At time 0, the numbers of fluorescent molecules are about the same in both movies. The number decreases rapidly in the video on the left which employed a conventional observation method, whereas the number of fluorescent spots decreases very slowly in the video shown on the right, which was recorded using the newly developed method. See the spots jostle around in the cell membrane.
With the increased time window of observation, the researchers were able to study how molecules work in the cell far more directly and clearly. They studied specific regions of the membrane known as focal adhesions. “These are effectively the feet of the cell,” says Prof. Kusumi. The cell uses these ‘feet’ to get around, for instance, when cancer cells metastasize.
The researchers studied a group of proteins within the focal adhesion called integrins, which link the internal skeleton of the cell to the extracellular matrix. Previously, it was assumed that integrins are solidly fixed within the cellular feet. However, the extended observation time allowed the researchers to clearly see that integrin molecules repeatedly move and stop within the cellular feet, and even migrate between feet.

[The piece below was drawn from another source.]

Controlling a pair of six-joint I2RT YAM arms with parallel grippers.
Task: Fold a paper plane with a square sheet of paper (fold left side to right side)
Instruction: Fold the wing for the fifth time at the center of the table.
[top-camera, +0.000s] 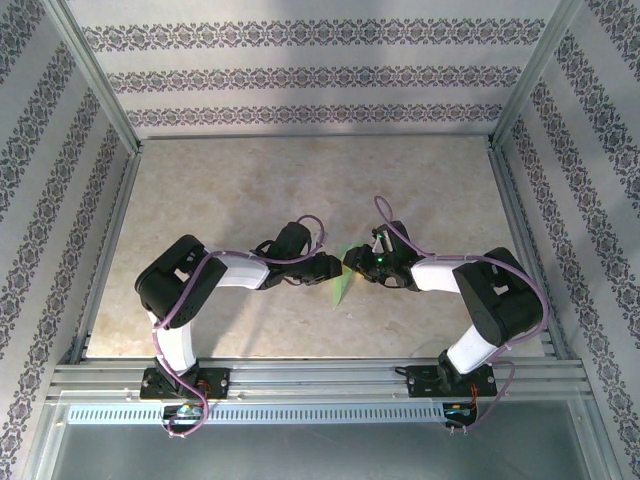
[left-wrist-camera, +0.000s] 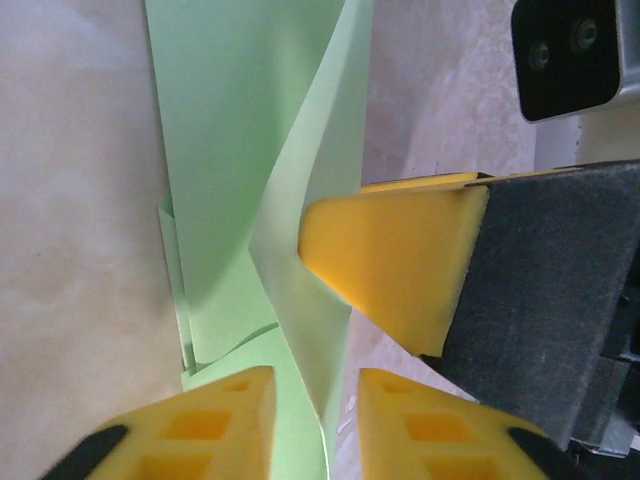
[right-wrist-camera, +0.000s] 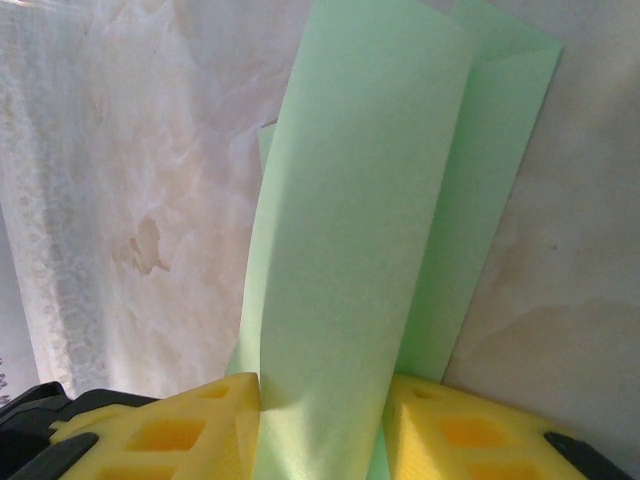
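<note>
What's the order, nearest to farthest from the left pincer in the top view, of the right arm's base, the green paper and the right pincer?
1. green paper, at the left pincer tips, mid-table.
2. right pincer, just past the paper, on the right.
3. right arm's base, at the table's near right edge.

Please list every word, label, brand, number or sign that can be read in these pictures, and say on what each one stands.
None: no word, number, brand or sign can be read anywhere.
The green paper is plain, the table has only marbling, and the walls carry only an ornamental pattern, no letters.
</note>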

This movie, showing the movements of many integrin molecules, is fast-forwarded by a factor of six from real time. The focal adhesion is shown in blue while the green spots represent single integrin molecules. The yellow lines show the trajectory of the integrin molecule. In addition to movement, it exhibited temporary immobilization shown in red, which the researchers termed Temporary Arrest of LateraL diffusion (TALL).
Like a rock climber searching for a new hold, an integrin molecule moves around to find a possible new attachment point. Upon finding one, it temporarily binds to it to determine whether the new hold is stable. Once it is deemed stable, the integrin grabs on tightly and pulls the cell forward.
A schematic showing the organization of proteins at a focal adhesion. Integrins link the internal skeleton of the cell (the elongated beaded-cord-like structure in black and white) to molecules in the extracellular matrix (green twisted-ribbon-like structure).
Using their new technique, the researchers can record videos of entire acts of protein dances in the cell membrane, without interruption. “With our method, we can now follow the movement of each individual molecular dancer for sufficiently long periods of time to understand the cellular context” says Prof. Kusumi. Shedding light on the behavior of focal adhesion proteins could help researchers one day develop drugs that stop cancer cells from migrating through the body, he says.